This Python-based project is a command-line stock portfolio chatbot that allows users to record BUY and SELL trades and query portfolio performance using natural language. Trades are stored in MongoDB, live market prices are retrieved with yfinance, and profit and loss is calculated using average-cost accounting.
A lightweight LLM agent is used only to interpret user intent and route commands. All financial calculations are handled explicitly in code to ensure correctness and reproducibility.
- You enter a trade or portfolio question in natural language.
- The system records trades as transactions in MongoDB.
- It retrieves live market prices when needed.
- It calculates realized and unrealized profit using average-cost logic.
- It returns per-stock or total portfolio results.

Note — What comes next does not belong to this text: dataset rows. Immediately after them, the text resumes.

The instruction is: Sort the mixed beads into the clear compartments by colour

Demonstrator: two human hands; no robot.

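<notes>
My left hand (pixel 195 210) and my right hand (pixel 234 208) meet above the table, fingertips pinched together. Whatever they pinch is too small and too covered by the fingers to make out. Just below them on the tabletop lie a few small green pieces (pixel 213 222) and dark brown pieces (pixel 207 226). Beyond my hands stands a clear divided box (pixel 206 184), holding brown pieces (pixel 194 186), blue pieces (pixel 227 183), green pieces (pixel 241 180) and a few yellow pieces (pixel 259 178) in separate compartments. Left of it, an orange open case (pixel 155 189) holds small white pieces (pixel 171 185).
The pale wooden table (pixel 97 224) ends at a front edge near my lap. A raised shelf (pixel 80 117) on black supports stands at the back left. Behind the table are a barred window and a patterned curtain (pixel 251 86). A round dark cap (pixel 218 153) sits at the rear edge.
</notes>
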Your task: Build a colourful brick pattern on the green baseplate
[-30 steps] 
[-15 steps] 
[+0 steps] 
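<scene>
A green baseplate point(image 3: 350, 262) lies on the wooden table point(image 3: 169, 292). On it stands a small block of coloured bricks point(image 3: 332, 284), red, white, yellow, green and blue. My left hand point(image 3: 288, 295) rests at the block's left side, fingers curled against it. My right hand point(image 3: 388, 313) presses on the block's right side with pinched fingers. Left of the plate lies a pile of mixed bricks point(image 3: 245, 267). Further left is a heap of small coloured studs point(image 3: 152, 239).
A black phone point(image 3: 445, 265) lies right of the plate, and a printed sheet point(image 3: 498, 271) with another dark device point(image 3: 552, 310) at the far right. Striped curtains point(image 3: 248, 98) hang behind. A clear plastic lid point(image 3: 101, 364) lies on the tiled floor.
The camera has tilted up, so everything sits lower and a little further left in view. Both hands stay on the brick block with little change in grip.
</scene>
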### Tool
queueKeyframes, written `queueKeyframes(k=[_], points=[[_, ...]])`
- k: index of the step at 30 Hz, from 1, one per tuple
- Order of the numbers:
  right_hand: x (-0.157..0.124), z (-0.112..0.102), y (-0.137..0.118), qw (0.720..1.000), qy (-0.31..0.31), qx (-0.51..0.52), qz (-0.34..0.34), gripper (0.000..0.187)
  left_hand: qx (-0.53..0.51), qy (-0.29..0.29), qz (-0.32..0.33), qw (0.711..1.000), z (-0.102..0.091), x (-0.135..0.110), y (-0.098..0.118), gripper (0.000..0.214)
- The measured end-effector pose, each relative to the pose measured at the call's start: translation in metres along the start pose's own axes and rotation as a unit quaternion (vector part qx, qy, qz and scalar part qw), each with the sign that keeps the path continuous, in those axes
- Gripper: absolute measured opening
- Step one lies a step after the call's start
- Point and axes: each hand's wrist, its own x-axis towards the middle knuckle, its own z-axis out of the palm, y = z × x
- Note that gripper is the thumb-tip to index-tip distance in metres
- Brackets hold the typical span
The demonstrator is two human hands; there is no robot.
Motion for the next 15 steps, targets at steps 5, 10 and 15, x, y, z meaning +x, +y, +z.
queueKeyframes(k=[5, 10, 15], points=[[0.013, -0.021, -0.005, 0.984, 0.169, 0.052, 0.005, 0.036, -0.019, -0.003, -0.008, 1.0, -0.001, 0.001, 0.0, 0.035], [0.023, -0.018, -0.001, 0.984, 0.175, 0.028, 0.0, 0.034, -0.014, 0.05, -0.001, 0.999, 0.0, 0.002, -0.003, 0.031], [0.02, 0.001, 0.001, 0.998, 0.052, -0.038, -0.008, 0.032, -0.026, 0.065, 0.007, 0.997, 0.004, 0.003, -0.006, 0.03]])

All interactions run locally from the terminal using Python.
I bought 10 NVDA at 120
I sold 3 NVDA at 150
What's my profit on NVDA?
What's my total portfolio profit?
portfolio_bot/
│
├── main.py
├── llm_agent/
│ ├── agent.py
│ └── tools.py
├── core/
│ ├── db.py
│ ├── portfolio_logic.py
│ └── __init__.py
└── requirements.txt
- Python 3.9+
- MongoDB (local or remote)
- pip (Python package manager)
- langchain
- openai
- yfinance
- pymongo
- pandas
- numpy
- python-dotenv
All dependencies are listed in requirements.txt.
From the project root:
pip install -r requirements.txt
python main.pyEnsure MongoDB is running and accessible via the configured URI.
Create a .env file in the project root:
OPENAI_API_KEY=your_openai_api_key
MONGO_URI=mongodb://localhost:27017
LLM_MODEL=gpt-4.1-miniThe .env file is excluded from version control.